On retrouve également des rôles féminins, malheureusement, plus en retrait. Malheureusement, car on ne peut que regretter de ne pas profiter plus de l’insupportable mais grandiose Maria Legault, campée par Mathilde Seigner ou de la star absolue qu’est Sarah Bernhardt qui nous est offerte par Clémentine Célarié. Des personnages qui parviennent à nous toucher, nous énerver et nous faire rire d’une manière assez unique et dont on souhaiterait plus de présence. Alice de Lencquesaing et Lucie Boujenah n’ont, elles, pas grand chose à se mettre sous la dent, recluses respectivement dans le rôle de la compagne aidante mais en proie aux doutes, et de la muse de l’auteur. Deux rôles manquant cruellement de profondeur.
Michalik s’offre une place au casting, interprétant George Feydeau un dramaturge en vogue et prétentieux. Le réalisateur profite également de l’occasion pour réunir une partie de la distribution de l’excellente série Kaboul Kitchen. Ainsi on retrouve Marc Citti et Benjamin Bellecour pour de courtes apparitions, mais surtout le génial Simon Abkarian (vu récemment au casting des Hirondelles de Kaboul), hilarant dans son rôle de producteur corse.
Il est une inquiétude légitime en abordant un film tel que Edmond : comment filmer et mettre en scène le théâtre à l’écran sans tomber dans le théâtre filmé, voire la vulgaire captation ? Michalik réussit là encore un tour de force. Le réalisateur parvient à trouver un juste équilibre pour nous faire vivre les légendaires répliques de la pièce en scindant notre point de vue de spectateur. Nous sommes à la fois spectateur de théâtre et de cinéma, assis dans les sièges de la salle et auprès des comédiens sur scène. Le pari de mise en scène de l’ultime scène de la pièce révèle à merveille ce procédé : les deux arts se mélangent définitivement pour nous offrir un grand film.
Puisqu’il faut bien trouver des faiblesses objectives au film, on peut regretter que certains schémas de l’œuvre de Rostand aient trop tendance à se dérouler dans le long-métrage.
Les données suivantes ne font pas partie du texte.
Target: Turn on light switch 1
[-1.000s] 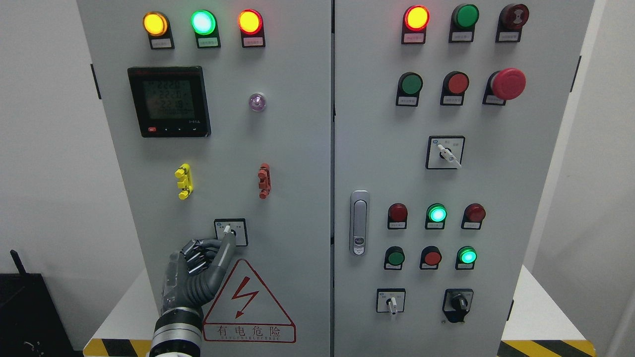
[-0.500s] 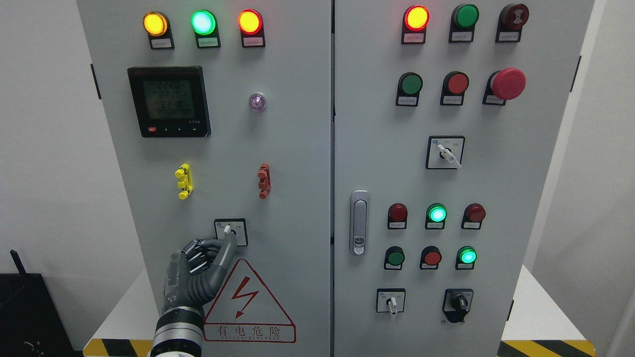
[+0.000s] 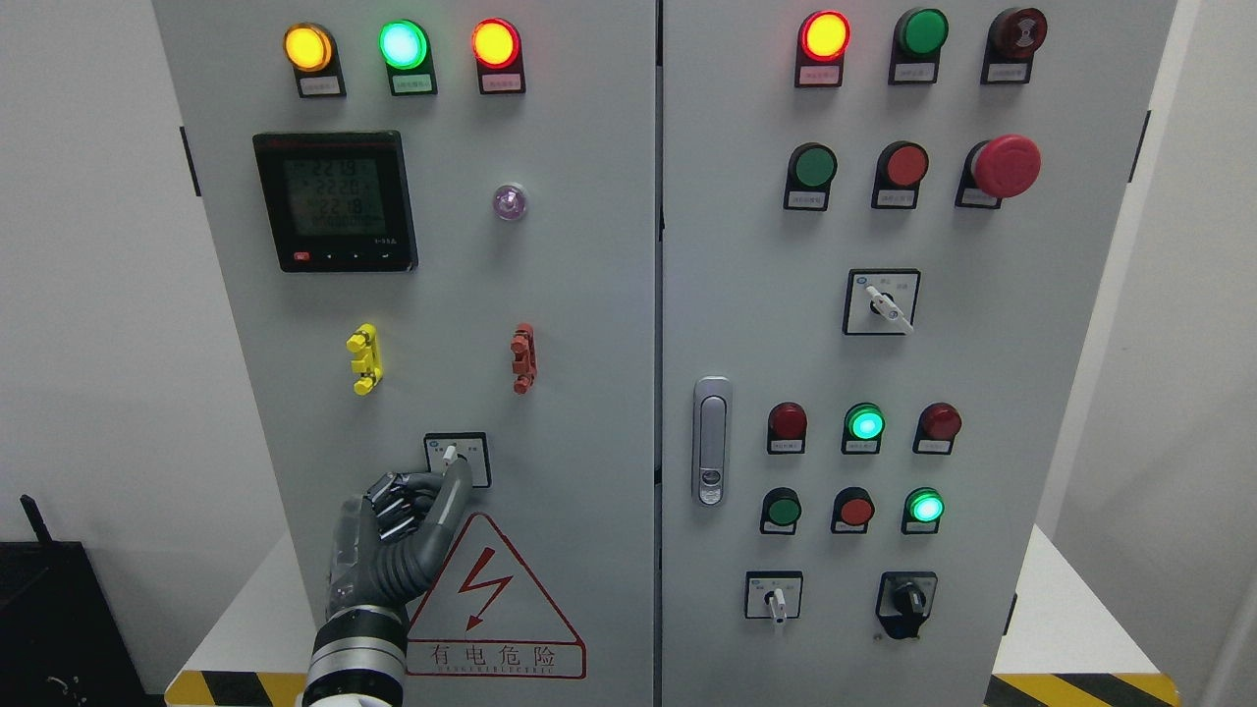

On pensera notamment à la caractérisation du personnage de Léo, pure calque de Tristan : benêt mais beau ; et de la scène du balcon reproduite presque à l’identique. Le contenu des écrits de l’auteur provenant souvent de son environnement, et non de son imaginaire.
Note
9/10
Avec ce premier film absolument grandiose, le pari d’Alexis Michalik est amplement réussi. Edmond nous transporte et parvient à nous faire redécouvrir l’œuvre légendaire tout en lui témoignant un amour et un respect immense. Un savant mélange du théâtre et du cinéma que nous offre le film. Et il y a malgré vous quelque chose que le film emporte, quelque chose que sans un pli, sans une tâche, il emporte malgré vous, et c’est… son panache.